▶ [TASK STATEMENT] Please say how many lines in the records below contain the word "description", giving only the number.

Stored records
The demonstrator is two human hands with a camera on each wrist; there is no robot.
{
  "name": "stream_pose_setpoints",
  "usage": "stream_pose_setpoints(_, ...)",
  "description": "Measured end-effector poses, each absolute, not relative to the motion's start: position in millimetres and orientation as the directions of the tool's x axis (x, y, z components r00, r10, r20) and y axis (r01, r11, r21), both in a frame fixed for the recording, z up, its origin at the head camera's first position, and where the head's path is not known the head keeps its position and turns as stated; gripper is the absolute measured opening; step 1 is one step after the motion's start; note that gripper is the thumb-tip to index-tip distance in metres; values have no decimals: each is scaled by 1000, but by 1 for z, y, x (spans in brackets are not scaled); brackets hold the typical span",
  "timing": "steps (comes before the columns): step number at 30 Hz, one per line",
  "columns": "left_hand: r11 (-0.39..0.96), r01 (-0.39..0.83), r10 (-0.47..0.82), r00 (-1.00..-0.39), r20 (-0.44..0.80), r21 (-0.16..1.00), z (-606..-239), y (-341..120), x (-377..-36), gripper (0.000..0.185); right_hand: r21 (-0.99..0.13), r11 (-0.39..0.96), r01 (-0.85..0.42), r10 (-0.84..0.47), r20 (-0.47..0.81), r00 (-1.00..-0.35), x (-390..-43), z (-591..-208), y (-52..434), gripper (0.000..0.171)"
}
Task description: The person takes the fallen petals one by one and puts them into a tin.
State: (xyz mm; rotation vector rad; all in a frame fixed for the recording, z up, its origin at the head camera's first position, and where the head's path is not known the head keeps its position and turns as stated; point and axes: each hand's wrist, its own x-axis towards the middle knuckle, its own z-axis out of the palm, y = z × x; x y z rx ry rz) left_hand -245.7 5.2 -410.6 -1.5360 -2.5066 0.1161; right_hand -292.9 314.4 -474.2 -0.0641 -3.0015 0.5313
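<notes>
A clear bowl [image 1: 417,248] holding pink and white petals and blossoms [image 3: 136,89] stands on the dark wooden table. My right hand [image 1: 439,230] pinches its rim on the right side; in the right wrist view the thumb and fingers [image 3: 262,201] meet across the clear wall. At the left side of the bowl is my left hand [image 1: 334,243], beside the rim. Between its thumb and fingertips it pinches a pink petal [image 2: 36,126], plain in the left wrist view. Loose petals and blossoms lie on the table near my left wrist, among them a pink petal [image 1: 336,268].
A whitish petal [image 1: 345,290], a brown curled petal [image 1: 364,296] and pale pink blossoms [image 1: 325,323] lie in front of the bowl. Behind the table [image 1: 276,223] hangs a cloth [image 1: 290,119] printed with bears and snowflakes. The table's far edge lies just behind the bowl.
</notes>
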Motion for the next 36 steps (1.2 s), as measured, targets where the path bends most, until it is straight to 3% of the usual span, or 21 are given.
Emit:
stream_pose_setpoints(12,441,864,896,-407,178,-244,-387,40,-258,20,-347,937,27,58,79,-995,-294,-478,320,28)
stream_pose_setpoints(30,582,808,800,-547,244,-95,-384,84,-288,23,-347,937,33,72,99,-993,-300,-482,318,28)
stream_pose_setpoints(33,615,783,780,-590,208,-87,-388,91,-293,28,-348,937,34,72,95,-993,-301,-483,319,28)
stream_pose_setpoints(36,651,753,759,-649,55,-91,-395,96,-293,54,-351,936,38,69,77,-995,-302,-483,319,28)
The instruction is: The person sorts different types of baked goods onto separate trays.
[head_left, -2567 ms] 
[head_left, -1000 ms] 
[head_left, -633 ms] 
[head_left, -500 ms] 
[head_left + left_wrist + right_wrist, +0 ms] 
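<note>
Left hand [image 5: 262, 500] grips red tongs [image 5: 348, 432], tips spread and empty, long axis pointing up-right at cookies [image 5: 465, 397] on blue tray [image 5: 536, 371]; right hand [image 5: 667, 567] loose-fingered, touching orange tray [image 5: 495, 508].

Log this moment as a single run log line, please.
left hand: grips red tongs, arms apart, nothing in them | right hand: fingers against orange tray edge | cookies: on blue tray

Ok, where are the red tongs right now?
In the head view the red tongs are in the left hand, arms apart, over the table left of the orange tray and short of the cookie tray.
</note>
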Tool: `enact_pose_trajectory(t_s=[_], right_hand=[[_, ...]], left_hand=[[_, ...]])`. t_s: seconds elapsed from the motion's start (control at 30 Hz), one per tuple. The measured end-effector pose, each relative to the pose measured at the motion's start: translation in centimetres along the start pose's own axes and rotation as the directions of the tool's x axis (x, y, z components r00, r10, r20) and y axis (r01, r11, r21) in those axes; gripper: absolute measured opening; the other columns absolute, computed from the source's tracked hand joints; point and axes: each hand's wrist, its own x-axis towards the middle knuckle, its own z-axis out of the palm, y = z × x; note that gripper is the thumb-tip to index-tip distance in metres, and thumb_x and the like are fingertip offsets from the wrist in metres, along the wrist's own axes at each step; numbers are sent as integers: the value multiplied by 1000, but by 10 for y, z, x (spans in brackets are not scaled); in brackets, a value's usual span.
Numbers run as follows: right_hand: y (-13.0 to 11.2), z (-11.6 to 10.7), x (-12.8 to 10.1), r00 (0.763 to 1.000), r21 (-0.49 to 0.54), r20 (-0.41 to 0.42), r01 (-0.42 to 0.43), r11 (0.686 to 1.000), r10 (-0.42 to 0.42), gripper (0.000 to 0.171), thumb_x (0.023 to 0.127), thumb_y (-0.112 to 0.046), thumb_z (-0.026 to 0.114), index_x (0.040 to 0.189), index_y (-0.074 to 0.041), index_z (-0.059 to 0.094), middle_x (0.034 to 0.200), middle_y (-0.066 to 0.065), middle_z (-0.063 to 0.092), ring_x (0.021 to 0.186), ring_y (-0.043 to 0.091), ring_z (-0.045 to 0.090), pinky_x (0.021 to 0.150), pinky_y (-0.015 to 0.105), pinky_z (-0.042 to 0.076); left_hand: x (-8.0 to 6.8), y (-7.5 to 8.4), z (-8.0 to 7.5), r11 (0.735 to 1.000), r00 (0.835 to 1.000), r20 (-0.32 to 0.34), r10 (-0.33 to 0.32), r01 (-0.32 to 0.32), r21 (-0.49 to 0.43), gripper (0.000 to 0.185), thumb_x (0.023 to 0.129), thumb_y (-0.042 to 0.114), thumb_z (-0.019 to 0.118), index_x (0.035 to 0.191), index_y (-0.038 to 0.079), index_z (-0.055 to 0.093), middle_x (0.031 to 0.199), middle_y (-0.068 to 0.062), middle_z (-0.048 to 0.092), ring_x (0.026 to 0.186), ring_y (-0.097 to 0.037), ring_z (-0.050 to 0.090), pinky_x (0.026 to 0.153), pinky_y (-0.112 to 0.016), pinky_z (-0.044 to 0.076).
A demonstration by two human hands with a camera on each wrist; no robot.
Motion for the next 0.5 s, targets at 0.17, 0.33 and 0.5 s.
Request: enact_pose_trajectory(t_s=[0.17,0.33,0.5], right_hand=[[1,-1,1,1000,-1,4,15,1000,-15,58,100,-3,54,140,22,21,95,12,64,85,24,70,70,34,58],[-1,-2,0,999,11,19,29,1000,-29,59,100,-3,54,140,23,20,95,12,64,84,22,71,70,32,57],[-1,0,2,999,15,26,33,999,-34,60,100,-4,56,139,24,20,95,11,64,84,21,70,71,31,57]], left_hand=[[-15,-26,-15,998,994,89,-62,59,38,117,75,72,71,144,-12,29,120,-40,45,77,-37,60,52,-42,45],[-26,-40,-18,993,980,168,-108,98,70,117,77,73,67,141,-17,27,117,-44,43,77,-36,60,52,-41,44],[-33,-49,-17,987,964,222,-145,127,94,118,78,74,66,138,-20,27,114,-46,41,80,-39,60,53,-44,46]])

▶ [REPLY TO THE TASK] 2